"¡Está buena la peli! ¿Qué te pareció a vos?", preguntó una voz amiga a la salida del cine. Quizá un poco aturdido aún por la catarata de recuerdos sólo atiné a decir: "No puedo ser muy objetivo... me emocioné un poquito... qué sé yo".
Por Ángel Loto
"¡Está buena la peli! ¿Qué te pareció a vos?", preguntó una voz amiga a la salida del cine. Quizá un poco aturdido aún por la catarata de recuerdos sólo atiné a decir: "No puedo ser muy objetivo... me emocioné un poquito... qué sé yo".
El primer golpe fue de tiempo, como si las agujas de un reloj gigantemente imaginario se clavaran en plena cara. En la propia y en las de esos jóvenes compañeros que la memoria había amagado con olvidar.
El segundo golpe también fue de tiempo, ese que se nos escurrió entre las manos mientras creíamos que podíamos mejorar el mundo. Ese tiempo que brotaba de la pantalla, entre montañas y cafetales, con sonrisas y gestos soñadores, y que devolvía un sueño concreto y posible.

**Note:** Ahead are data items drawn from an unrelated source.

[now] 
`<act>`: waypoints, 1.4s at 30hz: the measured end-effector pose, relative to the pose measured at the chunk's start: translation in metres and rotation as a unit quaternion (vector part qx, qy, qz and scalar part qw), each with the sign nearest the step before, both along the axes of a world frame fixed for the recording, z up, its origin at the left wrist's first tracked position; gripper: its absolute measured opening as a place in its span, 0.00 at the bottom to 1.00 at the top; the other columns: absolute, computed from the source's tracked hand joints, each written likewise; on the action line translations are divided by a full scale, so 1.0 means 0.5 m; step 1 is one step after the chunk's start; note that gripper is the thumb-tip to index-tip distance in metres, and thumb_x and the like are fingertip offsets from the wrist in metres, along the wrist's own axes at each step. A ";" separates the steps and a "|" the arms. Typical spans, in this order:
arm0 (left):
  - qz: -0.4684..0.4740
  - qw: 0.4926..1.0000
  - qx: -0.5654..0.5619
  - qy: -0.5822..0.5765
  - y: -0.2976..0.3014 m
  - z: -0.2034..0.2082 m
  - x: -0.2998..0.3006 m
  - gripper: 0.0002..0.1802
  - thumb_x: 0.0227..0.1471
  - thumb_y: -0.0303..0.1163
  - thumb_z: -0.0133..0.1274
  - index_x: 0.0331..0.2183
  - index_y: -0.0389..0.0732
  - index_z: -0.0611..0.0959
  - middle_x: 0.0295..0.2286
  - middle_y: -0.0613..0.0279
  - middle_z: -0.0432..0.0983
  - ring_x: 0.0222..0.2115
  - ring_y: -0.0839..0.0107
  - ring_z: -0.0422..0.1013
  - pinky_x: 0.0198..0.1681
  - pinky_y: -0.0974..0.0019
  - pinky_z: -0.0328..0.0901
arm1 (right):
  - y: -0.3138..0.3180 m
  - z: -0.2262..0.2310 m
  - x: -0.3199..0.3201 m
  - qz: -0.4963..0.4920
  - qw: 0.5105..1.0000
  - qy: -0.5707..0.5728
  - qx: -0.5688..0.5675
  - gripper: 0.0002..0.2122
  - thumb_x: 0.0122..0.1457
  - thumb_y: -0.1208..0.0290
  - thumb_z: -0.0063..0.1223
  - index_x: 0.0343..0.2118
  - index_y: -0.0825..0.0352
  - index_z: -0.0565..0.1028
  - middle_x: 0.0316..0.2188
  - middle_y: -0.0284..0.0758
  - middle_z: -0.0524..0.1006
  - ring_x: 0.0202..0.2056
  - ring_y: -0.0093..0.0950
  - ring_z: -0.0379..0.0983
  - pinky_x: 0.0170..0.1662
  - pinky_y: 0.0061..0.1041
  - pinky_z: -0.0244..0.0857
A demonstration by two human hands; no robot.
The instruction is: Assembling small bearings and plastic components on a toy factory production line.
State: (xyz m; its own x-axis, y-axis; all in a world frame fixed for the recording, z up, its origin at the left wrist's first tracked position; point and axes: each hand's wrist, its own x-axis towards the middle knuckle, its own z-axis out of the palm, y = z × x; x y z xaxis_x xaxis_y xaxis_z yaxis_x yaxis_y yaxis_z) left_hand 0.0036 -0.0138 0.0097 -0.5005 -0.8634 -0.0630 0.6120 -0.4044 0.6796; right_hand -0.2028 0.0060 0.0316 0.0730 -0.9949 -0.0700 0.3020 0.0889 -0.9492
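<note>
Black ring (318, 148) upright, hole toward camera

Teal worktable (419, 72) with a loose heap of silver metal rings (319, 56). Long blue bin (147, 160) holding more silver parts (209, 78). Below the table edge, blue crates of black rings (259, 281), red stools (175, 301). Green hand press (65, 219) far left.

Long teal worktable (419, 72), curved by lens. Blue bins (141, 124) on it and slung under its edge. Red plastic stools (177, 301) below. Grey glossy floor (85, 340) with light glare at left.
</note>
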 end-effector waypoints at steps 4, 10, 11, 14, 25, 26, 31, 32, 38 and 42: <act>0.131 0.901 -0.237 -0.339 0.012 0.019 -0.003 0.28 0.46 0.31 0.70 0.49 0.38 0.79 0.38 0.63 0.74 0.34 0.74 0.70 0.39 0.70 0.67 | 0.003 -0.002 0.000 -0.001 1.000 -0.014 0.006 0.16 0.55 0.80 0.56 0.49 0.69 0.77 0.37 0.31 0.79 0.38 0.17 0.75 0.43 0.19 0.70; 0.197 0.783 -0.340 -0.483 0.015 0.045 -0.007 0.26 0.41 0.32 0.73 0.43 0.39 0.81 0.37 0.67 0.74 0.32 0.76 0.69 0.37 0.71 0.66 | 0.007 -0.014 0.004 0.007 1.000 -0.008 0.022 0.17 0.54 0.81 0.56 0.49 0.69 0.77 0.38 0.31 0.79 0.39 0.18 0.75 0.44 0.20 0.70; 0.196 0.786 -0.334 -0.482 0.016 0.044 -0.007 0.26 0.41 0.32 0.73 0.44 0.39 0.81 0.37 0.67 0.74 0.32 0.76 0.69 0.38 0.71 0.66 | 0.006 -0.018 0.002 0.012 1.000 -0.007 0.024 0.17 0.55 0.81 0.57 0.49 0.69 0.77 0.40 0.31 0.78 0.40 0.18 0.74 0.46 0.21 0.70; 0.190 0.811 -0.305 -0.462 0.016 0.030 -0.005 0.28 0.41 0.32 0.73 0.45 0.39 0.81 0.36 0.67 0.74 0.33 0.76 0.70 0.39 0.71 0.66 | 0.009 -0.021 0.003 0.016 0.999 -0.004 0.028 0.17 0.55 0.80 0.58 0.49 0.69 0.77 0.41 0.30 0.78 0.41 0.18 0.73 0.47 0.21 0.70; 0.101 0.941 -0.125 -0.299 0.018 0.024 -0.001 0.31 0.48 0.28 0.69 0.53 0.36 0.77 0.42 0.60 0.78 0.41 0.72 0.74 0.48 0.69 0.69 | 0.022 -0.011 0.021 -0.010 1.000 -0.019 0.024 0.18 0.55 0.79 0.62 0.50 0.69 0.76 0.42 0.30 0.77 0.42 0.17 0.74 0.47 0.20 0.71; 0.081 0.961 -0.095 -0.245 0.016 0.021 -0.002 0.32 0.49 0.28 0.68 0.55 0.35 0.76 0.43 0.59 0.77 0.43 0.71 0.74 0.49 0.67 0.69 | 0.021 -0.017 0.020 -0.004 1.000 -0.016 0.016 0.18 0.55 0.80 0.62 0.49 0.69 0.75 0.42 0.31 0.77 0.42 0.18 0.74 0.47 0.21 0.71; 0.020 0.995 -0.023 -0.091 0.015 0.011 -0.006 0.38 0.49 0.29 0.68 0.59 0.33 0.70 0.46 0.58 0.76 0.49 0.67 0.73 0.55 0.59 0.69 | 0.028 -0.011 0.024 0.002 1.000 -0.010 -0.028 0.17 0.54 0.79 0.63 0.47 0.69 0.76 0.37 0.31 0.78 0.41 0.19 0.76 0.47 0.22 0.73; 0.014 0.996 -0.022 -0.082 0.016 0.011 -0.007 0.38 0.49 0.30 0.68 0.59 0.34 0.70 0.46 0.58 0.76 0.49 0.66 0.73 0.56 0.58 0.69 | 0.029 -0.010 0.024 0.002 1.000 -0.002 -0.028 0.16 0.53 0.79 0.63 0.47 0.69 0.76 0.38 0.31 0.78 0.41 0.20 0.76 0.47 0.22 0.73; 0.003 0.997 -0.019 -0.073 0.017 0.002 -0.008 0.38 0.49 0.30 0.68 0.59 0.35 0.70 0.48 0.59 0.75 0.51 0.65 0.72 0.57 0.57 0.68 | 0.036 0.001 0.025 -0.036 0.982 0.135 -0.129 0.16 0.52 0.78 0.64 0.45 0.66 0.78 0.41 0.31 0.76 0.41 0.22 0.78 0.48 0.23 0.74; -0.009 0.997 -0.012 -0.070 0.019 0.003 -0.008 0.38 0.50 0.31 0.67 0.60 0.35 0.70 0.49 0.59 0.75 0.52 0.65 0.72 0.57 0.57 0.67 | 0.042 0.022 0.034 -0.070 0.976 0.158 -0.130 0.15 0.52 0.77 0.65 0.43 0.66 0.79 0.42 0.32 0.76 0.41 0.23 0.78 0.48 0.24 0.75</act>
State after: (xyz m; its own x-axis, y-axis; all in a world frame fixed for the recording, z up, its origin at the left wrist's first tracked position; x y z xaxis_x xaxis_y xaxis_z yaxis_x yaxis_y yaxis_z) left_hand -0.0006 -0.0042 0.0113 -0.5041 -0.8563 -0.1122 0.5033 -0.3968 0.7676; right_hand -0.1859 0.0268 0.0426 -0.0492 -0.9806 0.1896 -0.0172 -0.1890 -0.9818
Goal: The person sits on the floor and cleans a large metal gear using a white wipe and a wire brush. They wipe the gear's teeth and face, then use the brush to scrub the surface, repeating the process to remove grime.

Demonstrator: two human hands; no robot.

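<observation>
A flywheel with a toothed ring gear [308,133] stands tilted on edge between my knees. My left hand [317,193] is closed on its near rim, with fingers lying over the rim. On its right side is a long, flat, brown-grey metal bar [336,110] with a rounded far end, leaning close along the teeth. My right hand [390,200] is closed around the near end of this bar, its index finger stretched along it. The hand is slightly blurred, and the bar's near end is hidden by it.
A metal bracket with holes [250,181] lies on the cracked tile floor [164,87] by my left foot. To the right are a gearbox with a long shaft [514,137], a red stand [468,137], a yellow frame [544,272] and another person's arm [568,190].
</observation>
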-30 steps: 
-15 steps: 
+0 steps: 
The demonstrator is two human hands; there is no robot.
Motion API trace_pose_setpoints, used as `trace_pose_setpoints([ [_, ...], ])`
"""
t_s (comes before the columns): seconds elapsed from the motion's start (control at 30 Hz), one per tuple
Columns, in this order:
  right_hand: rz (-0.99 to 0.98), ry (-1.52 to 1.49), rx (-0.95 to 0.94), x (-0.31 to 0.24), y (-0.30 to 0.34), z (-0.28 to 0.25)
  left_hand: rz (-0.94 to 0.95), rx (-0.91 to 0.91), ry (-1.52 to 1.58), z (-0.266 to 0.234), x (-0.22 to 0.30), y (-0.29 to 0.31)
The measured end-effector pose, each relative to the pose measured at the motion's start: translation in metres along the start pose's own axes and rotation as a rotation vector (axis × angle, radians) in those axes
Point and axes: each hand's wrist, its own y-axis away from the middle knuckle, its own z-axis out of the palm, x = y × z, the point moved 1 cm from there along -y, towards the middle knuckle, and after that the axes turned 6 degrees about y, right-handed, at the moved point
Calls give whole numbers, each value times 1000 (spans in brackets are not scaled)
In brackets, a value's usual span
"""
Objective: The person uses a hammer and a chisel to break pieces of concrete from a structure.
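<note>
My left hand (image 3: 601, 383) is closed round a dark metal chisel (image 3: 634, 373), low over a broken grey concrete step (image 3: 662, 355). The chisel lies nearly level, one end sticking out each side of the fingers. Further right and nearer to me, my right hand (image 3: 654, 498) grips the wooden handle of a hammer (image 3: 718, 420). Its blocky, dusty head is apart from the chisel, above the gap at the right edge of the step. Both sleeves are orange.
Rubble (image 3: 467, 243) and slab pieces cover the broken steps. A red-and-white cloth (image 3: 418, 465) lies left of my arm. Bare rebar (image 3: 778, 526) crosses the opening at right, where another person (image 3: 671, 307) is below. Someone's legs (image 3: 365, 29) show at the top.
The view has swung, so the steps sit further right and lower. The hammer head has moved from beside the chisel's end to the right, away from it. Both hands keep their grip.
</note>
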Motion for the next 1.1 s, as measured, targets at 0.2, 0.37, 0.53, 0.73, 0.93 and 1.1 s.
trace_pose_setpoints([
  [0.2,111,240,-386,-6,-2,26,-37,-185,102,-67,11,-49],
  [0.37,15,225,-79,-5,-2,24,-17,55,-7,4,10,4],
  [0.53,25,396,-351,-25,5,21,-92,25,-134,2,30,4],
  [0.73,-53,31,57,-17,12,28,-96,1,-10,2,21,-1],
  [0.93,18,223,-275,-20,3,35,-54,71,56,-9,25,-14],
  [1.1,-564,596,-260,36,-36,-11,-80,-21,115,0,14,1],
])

Apenas el avión nos alejó de Managua, en aquel lejano 1985, Nicaragua empezó a achicarse hasta caber en un rincón del corazón. Y allí quedó alojada, siempre pronta en el relato, siempre atenta en la acción.
Y permaneció allí como un bastión inexpugnable mientras todo se caía y se volvía a levantar. Cuando parecía que ya no había salida, cuando aparecía una luz en la oscuridad.
Nicaragua siempre estuvo ahí. Y siempre estará. Porque aún sigo queriendo tender la mano a quien lo necesita y porque sé que todavía quiero ser un hombre mejor.